More reactions to British Cartographic Society president Mary Spence’s complaint about satellite navigation and Internet mapping.

Ed Parsons, who was quoted in the original coverage, calls this “the annual ‘shock horror — nobody can read maps’ story” and a “desperate cry for attention.” He argues that the principles of cartographic design need to adapt to screen-based rather than paper maps.

Most online maps contain more detail than any traditionally designed map could ever do, but that detail is hidden behind an interactive interface, features are displayed dependent upon the level of zoom (scale) or the purpose of the map itself. …
The criticism also fails to take into account the biggest impact of the online revolution as far a mapping is concerned, now anyone with a web browser can be the publisher of maps, you no longer need to be a government institution or a large commercial company to produce a map and publish it to a global audience.

Rich Treves: “[O]f course you shouldn’t have churches and museums on a SatNav, it cramps up the view and you want it to be relatively sparse of detail so you can turn on layers like churches and museums at will. … IMHO the BCS needs to think clearly about what it is saying, comments about the loss of churches on SatNavs is as silly as bemoaning the disappearance of chimney sweeps in an age of central heating” (his emphasis).

Previously: The Threat of Internet Mapping; GIS Lounge Rebuts Spence.

Josh Dorman: Within Four Miles

At the Craft and Folk Art Museum in Los Angeles until January 11, 2009: “”Within Four Miles: The World of Josh Dorman.” The Los Angeles Times on the exhibit:

Tiny Lives: Beantown (Josh Dornan, 2006)

Most of the work in “Within Four Miles: The World of Josh Dorman” is based on old topographical maps that the artist has cut out and collaged onto panels or canvas, drawn into and painted over. Typically, maps offer certitude and a clear sense of positional relationships. Dorman’s versions shed the anchors of rational order. They trade scientific method for poetic instinct. In finding a new use for old materials, Dorman has also resuscitated an obsolete definition of the word “map”: “to bewilder.” …

Dorman’s works are all journey, no destination — or perhaps multiple destinations. He toys with place names on maps, adding or blocking out letters to spell puns or playful descriptions. From old books, he cuts out diagrams of machine parts, botanical specimens and microorganisms, charts of celestial schema and ancient languages, weaving them together into a fluid, fictive realm.
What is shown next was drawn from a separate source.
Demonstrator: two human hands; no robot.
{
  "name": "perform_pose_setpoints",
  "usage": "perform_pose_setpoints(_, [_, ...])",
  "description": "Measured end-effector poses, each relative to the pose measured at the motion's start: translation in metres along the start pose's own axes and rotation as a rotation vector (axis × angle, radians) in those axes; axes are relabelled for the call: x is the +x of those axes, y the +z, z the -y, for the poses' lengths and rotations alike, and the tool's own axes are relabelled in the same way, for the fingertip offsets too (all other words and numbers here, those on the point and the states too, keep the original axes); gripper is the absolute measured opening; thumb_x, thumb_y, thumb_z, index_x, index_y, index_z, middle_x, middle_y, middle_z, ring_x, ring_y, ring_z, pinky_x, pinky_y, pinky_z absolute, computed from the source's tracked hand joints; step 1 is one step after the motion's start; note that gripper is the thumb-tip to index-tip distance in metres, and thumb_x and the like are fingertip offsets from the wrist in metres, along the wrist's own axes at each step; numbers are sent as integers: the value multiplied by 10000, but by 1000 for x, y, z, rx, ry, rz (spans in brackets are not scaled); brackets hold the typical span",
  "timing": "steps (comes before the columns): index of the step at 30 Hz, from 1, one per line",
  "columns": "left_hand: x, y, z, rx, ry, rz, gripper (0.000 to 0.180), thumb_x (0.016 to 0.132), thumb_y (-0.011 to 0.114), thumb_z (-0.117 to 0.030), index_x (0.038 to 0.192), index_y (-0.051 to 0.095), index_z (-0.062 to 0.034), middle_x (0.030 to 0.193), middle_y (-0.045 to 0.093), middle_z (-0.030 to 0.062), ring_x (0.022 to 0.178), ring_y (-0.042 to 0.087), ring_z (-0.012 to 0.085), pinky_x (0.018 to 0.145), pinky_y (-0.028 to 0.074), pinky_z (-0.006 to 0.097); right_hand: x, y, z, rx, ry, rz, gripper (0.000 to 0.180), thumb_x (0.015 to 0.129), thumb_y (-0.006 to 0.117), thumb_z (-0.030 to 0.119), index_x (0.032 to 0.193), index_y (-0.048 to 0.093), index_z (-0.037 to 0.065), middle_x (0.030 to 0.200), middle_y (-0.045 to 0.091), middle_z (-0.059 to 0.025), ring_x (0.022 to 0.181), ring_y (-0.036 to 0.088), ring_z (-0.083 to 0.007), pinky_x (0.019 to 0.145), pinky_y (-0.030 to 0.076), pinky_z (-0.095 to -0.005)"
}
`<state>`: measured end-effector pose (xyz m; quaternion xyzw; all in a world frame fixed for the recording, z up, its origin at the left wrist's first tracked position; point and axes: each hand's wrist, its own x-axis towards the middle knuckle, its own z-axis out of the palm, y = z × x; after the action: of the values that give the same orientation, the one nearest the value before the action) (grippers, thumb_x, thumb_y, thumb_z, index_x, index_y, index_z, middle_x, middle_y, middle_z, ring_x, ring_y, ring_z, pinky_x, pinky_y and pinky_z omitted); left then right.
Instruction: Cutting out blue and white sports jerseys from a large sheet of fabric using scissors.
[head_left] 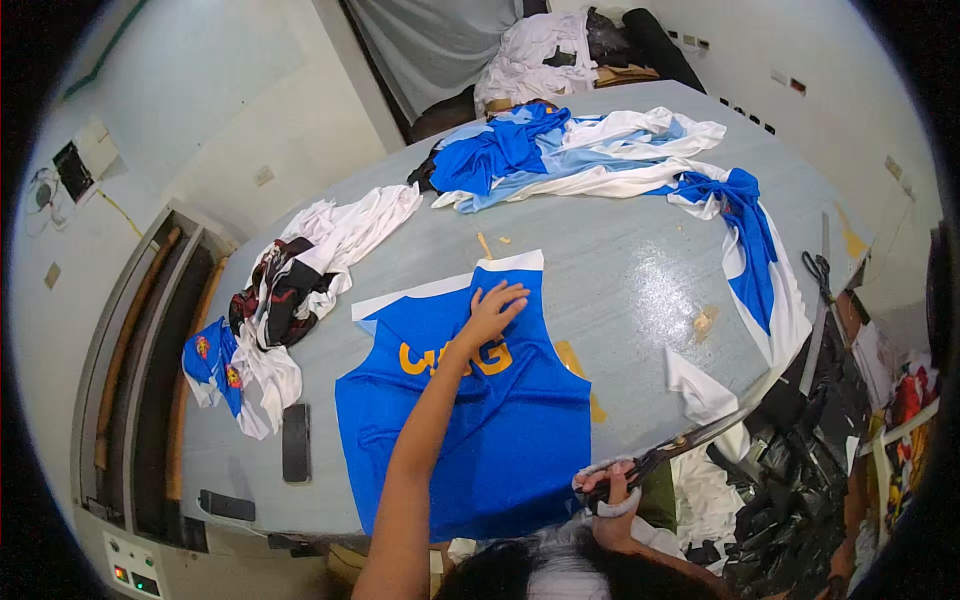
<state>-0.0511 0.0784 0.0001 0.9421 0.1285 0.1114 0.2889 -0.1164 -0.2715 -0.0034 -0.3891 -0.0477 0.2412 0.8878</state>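
Note:
A blue jersey panel (pixel 430 440) with yellow lettering and white strips along its top edge lies on the grey table, slightly wrinkled. My left hand (pixel 492 312) rests on its upper part with the fingers spread, and my left forearm crosses the panel. At the table's near edge, to the right of the panel, my right hand (pixel 615 495) is closed round the handles of large scissors (pixel 682 441). Pale cloth is wrapped around the handles. The blades point to the upper right, away from the panel, beside a white fabric scrap (pixel 700 388).
Blue and white fabric (pixel 500 150) is heaped at the far side, and white and dark garments (pixel 290 290) lie at left. A black phone (pixel 296 443) lies near the panel. Other scissors (pixel 820 272) sit at the right edge, above black plastic bags (pixel 780 500). A roller machine (pixel 150 370) stands left.

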Motion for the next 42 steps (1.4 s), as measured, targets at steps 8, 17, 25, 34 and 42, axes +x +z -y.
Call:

Forms give way to other forms with free-associative ease. Planes tilt and warp; scale and perspective shift radically. Epic themes infiltrate raw sensation. The antiquated and schematic merge with the new and immediate.

Via GeoCarta. For more on Josh Dorman, see his home page. At right: “Tiny Lives: Beantown,” ink on antique map on canvas, 2006.

David Adjaye’s Europolis

Europolis David Adjaye’s Europolis is being exhibited in Bolzano for Manifesta 7. “In conceiving Europolis David Adjaye has extracted information from the capital cities of the European Union and condensed it into a single entity. Europolis is not a traditional city but the idea of the city as phenomenon. Its organic form contains all the information about those cities from which it is drawn: material texture, population, time, scale and occupation.” More at We Make Money Not Art; via Geobloggers. (Photo: Régine Debatty.)

GIS Lounge Rebuts Spence

GIS Lounge responds to Mary Spence’s complaint about computer mapping: “What she fails to recognize is that online mapping, particularly efforts such as Google Maps and Yahoo! Maps and other online mapping applications have opened up access to geographic data not previously accessible to many. … I would counter that the growth in popularity of online mapping has increased geographic awareness and the ability to read and decipher geographic data.” Via Slashgeo.

Previously: The Threat of Internet Mapping.